Kepala Badan Pelaksana Danantara, Rosan Roeslani, mengungkapkan bahwa sisa 49 pesawat yang dipesan oleh Garuda Indonesia akan mulai tiba pada tahun 2031 hingga 2032 mendatang. Hal ini mengindikasikan waktu yang cukup lama sebelum armada baru bisa beroperasi secara penuh untuk mendukung layanan penerbangan negara.
Rosan menegaskan bahwa kesepakatan antara Garuda dan Boeing sudah dilakukan sebelum pandemi COVID-19 melanda. Situasi ini menegaskan bahwa perjalanan transaksi pembelian pesawat ini telah berlangsung jauh sebelum keadaan global berubah, menunjukkan perencanaan yang matang dalam industri penerbangan.
“Hingga saat ini, hanya satu pesawat Boeing yang sudah dikirim, yang berarti masih ada 49 pesawat yang perlu dibahas lebih lanjut,” ujarnya di Jakarta Selatan. Pertemuan antara Boeing dan manajemen Garuda menunjukkan komitmen bersama untuk menyelesaikan proses ini dengan baik.
Langkah-langkah Praktis untuk Mengoptimalkan Armada Penerbangan
Dalam menghadapi tantangan ini, Rosan meminta agar manajemen Garuda Indonesia memaksimalkan penggunaan armada yang saat ini tersedia. Ini merupakan langkah strategis yang penting untuk memastikan layanan penerbangan tetap berkualitas meskipun dalam keadaan pasokan pesawat baru yang terbatas.
Suntikan modal Danantara senilai US$1 miliar, atau sekitar Rp16,32 triliun, diharapkan dapat mendukung operasional armada yang ada. Saat ini, sudah tercatat sekitar Rp6,65 triliun telah ditransfer ke kas Garuda sebagai bagian dari rencana pendanaan yang lebih luas.
“Ada sejumlah pesawat dari Citilink dan Garuda yang sudah tidak dapat terbang akibat perawatan yang kurang maksimal,” tambahnya. Ini merugikan perusahaan, karena meskipun pesawat tidak beroperasi, tetap ada kewajiban untuk membayar leasing.
Tiga Strategi Utama untuk Garuda Indonesia ke Depan
Rosan juga menjelaskan bahwa ada tiga langkah penting yang harus diambil oleh Garuda untuk meningkatkan efisiensi penerbangannya. Pertama, sangat penting untuk mengoptimalkan pesawat yang sudah di-grounded agar bisa kembali beroperasi.
Kedua, manajemen harus fokus pada pemanfaatan setiap pesawat secara maksimal agar frekuensi penerbangan meningkat. Hal ini diharapkan dapat mendukung revenue perusahaan dan memberikan pengalaman yang lebih baik bagi penumpang.

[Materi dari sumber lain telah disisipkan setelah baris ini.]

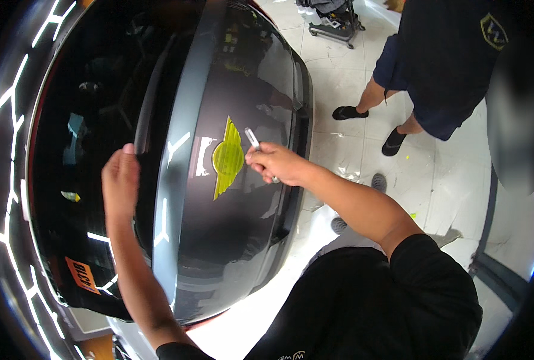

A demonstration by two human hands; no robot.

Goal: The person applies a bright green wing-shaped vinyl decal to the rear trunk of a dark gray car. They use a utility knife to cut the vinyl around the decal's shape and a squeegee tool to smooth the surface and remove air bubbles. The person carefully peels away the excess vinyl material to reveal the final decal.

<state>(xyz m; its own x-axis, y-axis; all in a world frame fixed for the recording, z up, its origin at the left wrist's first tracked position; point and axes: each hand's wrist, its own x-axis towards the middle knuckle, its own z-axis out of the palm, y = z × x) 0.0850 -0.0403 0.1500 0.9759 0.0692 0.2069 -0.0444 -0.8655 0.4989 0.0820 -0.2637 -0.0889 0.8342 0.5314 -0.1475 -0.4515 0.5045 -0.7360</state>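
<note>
My right hand (277, 163) grips a slim silver utility knife (252, 138), just to the right of a winged car emblem (227, 158). Yellow-green film covers the emblem, which sits on the car's dark grey rear panel (219, 240). Over the dark rear window (81, 174), my left hand (122, 183) is raised with thumb and fingers drawn together. Whatever its fingertips may hold is too blurred to make out.
An orange sticker (82, 275) marks the window's lower corner. Beyond the bumper, another person (444, 66) stands on the tiled floor (345, 147). A wheeled cart (333, 24) with bottles is farther back. Small yellow-green scraps dot the floor.
</note>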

Ketiga, pendorongan untuk melakukan transformasi dalam berbagai aspek operasional termasuk teknologi dan pelayanan juga menjadi perhatian utama. “Kami ingin manajemen Garuda berpikir jangka panjang, bukan hanya dalam waktu dekat,” lanjut Rosan.
Komitmen Jangka Panjang dalam Pembelian Pesawat Baru
Pembelian 50 pesawat baru dari Boeing tetap menjadi bagian dari komitmen pemerintah Indonesia, meski Renegosiasi dalam hal harga dan syarat pengadaan pesawat diharapkan bisa dilakukan. Hal ini bertujuan untuk memastikan bahwa investasi ini memberikan nilai yang optimal bagi perusahaan dan negara.
Meski begitu, Rosan enggan mengungkapkan apakah pembelian pesawat baru ini akan menggunakan dana dari Danantara atau tidak. “Kami akan mencoba untuk renegosiasi agar syarat yang kami dapat lebih menguntungkan,” katanya.
Dalam konteks yang lebih luas, pemerintah juga telah menjalin kesepakatan lain, termasuk pembelian produk energi dari Amerika Serikat senilai US$15 miliar. Ini termasuk komoditas minyak mentah yang diharapkan dapat mendukung ketahanan energi nasional.
Pembicaraan mengenai investasi di kilang minyak di Indonesia juga menjadi bagian dari rencana tersebut. “Investasi ini penting untuk meningkatkan kapasitas pengolahan dan mengurangi ketergantungan pada impor,” tandasnya.